Best REGEX for first/last name validation?
Looking to stop people putting initials in the First / Last name fields, plus any special characters that you would not associate with a name. I've got something, although it is coming unstuck on names like McGowan or MacGowan. I understand why although I'm stumped to provide a solution.
This is what I have:
AND( $User.ProfileId <> '00e30000001jDdz', OR( LEN(FirstName ) <=1, MID(FirstName ,2,1) = " ", NOT( REGEX( FirstName, '([A-Z][a-z]*)([\\s\\\'-][A-Z][a-z]*)*' ) ) ) )
The UserProfile is to let a System Admin do what they want. The Len & Mid bits are to stop initials, or people putting in "S J ".
There is probably a more elegant way of doing this but I'm rather fresh to REGEX.
Any suggestions on how to better this?
Be careful when "validating" names. Anything more than verifying a reasonable length (1kb?) for names will be too restrictive.
Thanks to the huge amount of feedback so far. Interesting can of worms this opens up.
Yes! Let's validate some names with RegEx.
After all, we know that all people must have a first and last name, right? And no single person has more than three or four names total? And no doubt the same person will forever be identifiable by the same name?
Plus, we know that no modern culture uses patronymic naming and people in the same nuclear family must have the same last name, right?

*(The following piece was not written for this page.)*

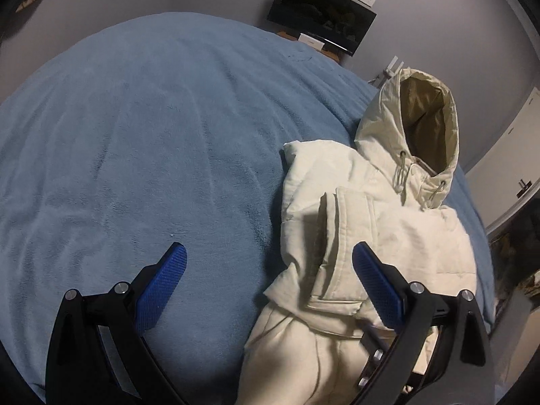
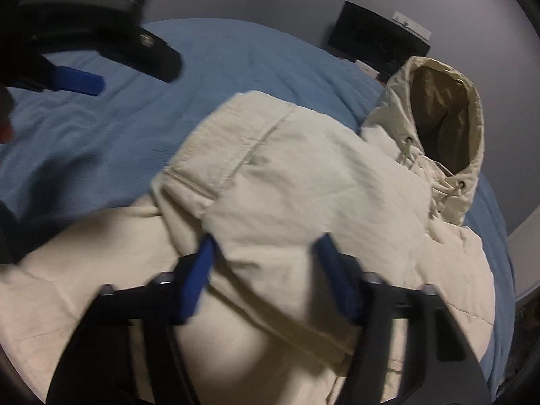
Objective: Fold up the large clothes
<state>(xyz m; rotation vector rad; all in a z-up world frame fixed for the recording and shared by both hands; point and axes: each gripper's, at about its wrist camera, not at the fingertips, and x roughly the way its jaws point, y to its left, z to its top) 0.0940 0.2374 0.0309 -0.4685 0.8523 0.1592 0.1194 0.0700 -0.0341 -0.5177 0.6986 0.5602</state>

I think your choice of RegEx to validate names is missing the point: this is a huge unwieldy problem and, even if you massively restrict the scope of names you allow, you will forever suffer the risk of false negatives and you will be turning away people from other cultures and languages. In other words, I don't think that even attempting to validate names is worth your time.
yes, when faced with a similar problem to detect bogus leads, the best I ended up with to prevent false negatives was to screen out names with 4+ consecutive repeated letters or names from a limited set of keyboard noise strings (`asdf' and the like). I wasn't very satisfied with the results in terms of screening spam leads but I did avoid false negatives.
I get what you are saying here. On the whole, the database is made up with paid for data, which is wonderfully clean. However, I would rather manage what the users are adding to the database and deal with exceptions rather than let free reign in here. Of the two evils, it appears to be the lesser one, evidenced by the sheer lack of care that is being taken as it stands. Far too many entries being entered as "L" or "??" or "XX" or "(secretary)". Completely negates the one customer picture push.
From my experience, working in a multi lingual company, you'd probably be better off validating against characters you don't want to allow.
On our EComtract docs we have used something similar to this:
Mainly because London works VERY close with some of the Scandinavian countries but because we are global and something like a Chinese name won't match the RegEx that you are looking to implement.
REGEX( FirstName, '([A-Z][a-z]*)([\\s\\\'-][A-Z][a-z]*)*'
In the above, the first
*is a 'greedy match', meaning it
*Matches 0 or more of the preceeding token. This is a greedy match, and will match as many characters as possible before satisfying the next token.
which would be where you have the
\\s\\that represents a
So, I don't think you want the
*there if you want to prevent single characters using Regex. The same would apply to the
*you have following the second set of alpha characters.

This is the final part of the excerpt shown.